Diesseits von Gut und Böse: Unten grau, oben blau

Nr. 43 –

Ich gehöre zu den Privilegierten, die hin und wieder über der Nebeldecke ein kaltes Bett aufwärmen dürfen, weil ich in eine Familie mit uraltem Ferienhäuschen im Wallis eingeheiratet habe. Diese Woche strahlt dort oben noch die Spätsommersonne.

In der kleinen autofreien Gemeinde wurde schon in den letzten Jahren heftig gebaut. Doch seit die Zweitwohnungsinitiative gleich einem Tsunami über das Dorf schwappte, hat der luftige Raum zwischen Bauprofilen bedrohliche Ausmasse angenommen. 86 Baugesuche wollen noch vor Jahresende bewilligt werden, entnahm ich dem Gemeindeblättchen.

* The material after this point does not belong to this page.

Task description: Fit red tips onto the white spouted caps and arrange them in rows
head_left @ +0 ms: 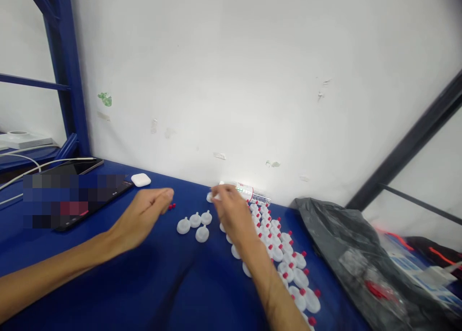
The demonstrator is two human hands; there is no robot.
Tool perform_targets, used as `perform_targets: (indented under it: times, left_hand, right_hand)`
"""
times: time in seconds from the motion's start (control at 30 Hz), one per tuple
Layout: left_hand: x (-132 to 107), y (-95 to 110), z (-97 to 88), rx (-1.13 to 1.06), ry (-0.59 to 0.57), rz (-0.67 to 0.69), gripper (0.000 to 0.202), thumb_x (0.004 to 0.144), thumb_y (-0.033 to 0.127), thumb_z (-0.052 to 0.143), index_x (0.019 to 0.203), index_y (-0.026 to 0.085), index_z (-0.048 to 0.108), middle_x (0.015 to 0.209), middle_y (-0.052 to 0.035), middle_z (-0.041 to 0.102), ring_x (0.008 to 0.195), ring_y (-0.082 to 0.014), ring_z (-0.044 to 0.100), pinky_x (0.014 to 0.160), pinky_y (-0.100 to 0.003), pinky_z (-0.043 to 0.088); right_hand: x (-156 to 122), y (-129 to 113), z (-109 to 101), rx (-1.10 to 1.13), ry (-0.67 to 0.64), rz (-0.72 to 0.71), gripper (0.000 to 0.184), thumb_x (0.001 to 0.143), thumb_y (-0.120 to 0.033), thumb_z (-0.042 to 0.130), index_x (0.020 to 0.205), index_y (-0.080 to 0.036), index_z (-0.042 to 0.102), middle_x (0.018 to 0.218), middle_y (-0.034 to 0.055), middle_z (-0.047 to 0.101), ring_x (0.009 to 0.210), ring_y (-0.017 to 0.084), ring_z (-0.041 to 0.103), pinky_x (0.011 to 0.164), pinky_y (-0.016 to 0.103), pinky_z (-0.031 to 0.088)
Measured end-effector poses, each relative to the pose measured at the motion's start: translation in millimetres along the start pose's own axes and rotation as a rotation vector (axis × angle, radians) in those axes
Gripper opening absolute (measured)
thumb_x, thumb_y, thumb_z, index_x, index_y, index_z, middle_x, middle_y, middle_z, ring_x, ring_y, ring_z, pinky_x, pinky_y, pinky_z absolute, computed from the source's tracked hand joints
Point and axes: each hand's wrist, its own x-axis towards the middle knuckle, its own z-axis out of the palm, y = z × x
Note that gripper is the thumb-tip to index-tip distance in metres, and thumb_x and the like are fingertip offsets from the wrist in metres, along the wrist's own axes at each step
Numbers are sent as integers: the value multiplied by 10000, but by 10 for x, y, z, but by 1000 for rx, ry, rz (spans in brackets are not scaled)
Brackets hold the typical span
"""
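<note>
My left hand (144,214) rests on the blue table (151,283) with its fingers curled, right beside a small red tip (172,206); whether it holds anything is hidden. My right hand (231,210) is pinched on a white cap (210,197) just above the table. In front of the hands lie several plain white caps (195,223). To the right, rows of white caps with red tips (288,263) run along my right forearm. A clear tube with a red band (249,192) lies behind my right hand against the wall.
A dark tablet (72,196) and a white earbud case (140,179) lie at the back left, with white cables (39,167) beyond. A black plastic bag (346,254) sits to the right. A white wall (252,81) closes the back, a blue frame post (68,66) stands left.
</note>
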Motion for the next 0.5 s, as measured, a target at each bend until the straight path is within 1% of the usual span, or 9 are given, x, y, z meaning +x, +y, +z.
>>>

Gleich neben der Seilbahn, wo der Blick derzeit frei über satte Wiesen zu fernen Gipfeln gleiten kann, ragen die Profile geschätzte sieben Stockwerke hoch in den Himmel. «Häuser!», antwortet melancholisch der Bäcker, als ich ihn frage, was da denn gebaut werden soll. Sein kleines Café liegt direkt gegenüber, bald werden die Tische zwischen Fassaden stehen. Der Golfplatz im Zentrum des Orts kann nicht überbaut werden, doch wenn es so weitergeht, werden sich die GolferInnen dereinst wie im New Yorker Central Park fühlen.

Macht nichts. Den Himmel sieht man schliesslich auch von unten, und wer den Blick aufs Gebirgspanorama sucht, muss sich halt mal ein bisschen bewegen. Die andern können ja Bergfilme gucken.